In the Guardian this morning, Giles Fraser puts it this way: “What politicians hate most is the perception that they are ineffective and that they are being led by events rather than in control of them. Yet this is precisely what an attack on Syria would represent. For there is obviously no wider plan as to how the west might enable Syria to transition to a more stable and peaceful state. Perhaps no such plan is possible.”
The impotency will only be underscored by the response from the Assad regime. It will not be listening to any message and strikes are unlikely to end the war as long as Russia and Iran continue to back Syria and supply weapons.
The West needs a plan. It has no plan.
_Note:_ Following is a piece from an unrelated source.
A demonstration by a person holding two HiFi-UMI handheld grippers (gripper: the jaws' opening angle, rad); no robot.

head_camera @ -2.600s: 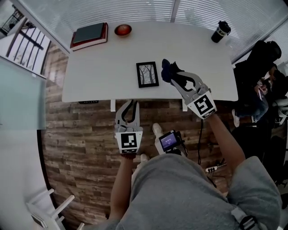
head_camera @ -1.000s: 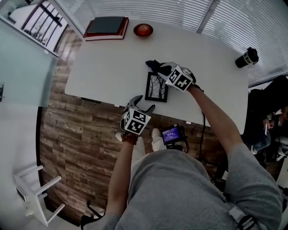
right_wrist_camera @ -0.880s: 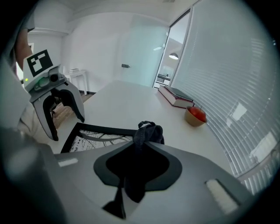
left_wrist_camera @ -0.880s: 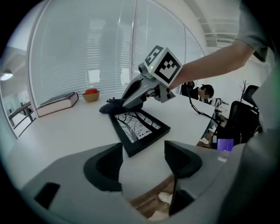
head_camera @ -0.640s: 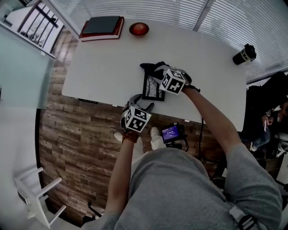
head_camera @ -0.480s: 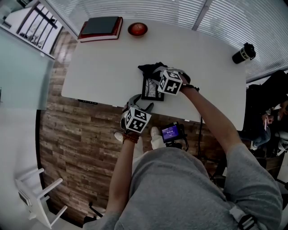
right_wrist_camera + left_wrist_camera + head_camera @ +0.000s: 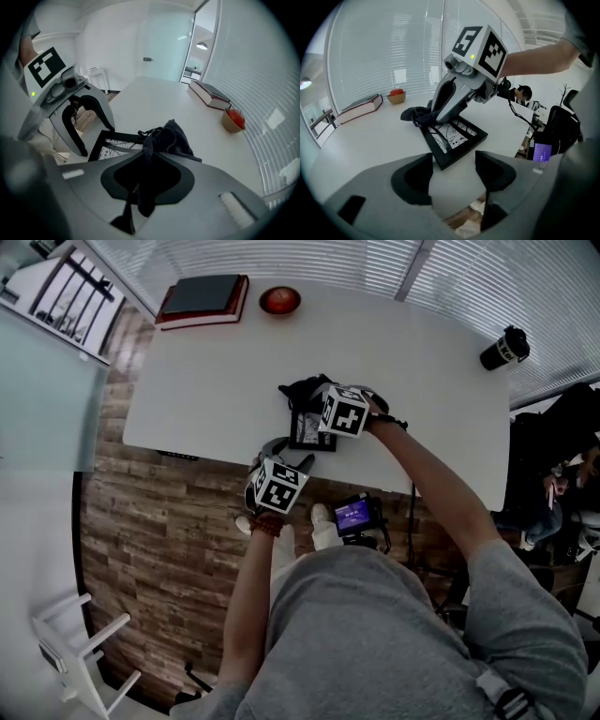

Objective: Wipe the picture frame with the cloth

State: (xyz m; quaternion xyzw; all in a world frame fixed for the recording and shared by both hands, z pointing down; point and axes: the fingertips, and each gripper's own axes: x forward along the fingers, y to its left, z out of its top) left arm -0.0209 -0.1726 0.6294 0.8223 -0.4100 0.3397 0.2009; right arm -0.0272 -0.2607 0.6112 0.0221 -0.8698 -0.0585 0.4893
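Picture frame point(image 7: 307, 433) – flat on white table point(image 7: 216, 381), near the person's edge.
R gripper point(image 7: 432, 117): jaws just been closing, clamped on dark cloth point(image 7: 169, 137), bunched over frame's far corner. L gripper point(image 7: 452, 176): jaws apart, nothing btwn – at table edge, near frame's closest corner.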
It does have bombs and ships and the experience of Libya has taught us that we can apparently do this stuff from afar. We can light up airstrips and command centres without apparent loss of personnel. It is the clinical future of modern warfare that we once read about, but failed to find in the deserts and poppy fields of Iraq and Afghanistan. But what then?
Unless Cameron and Obama follow this through and ensure the regime falls this use of weapons will be for nothing and even then there are no guarantees. This military action is, as Fraser says, all about us and not about Syria and that has to be a mistake.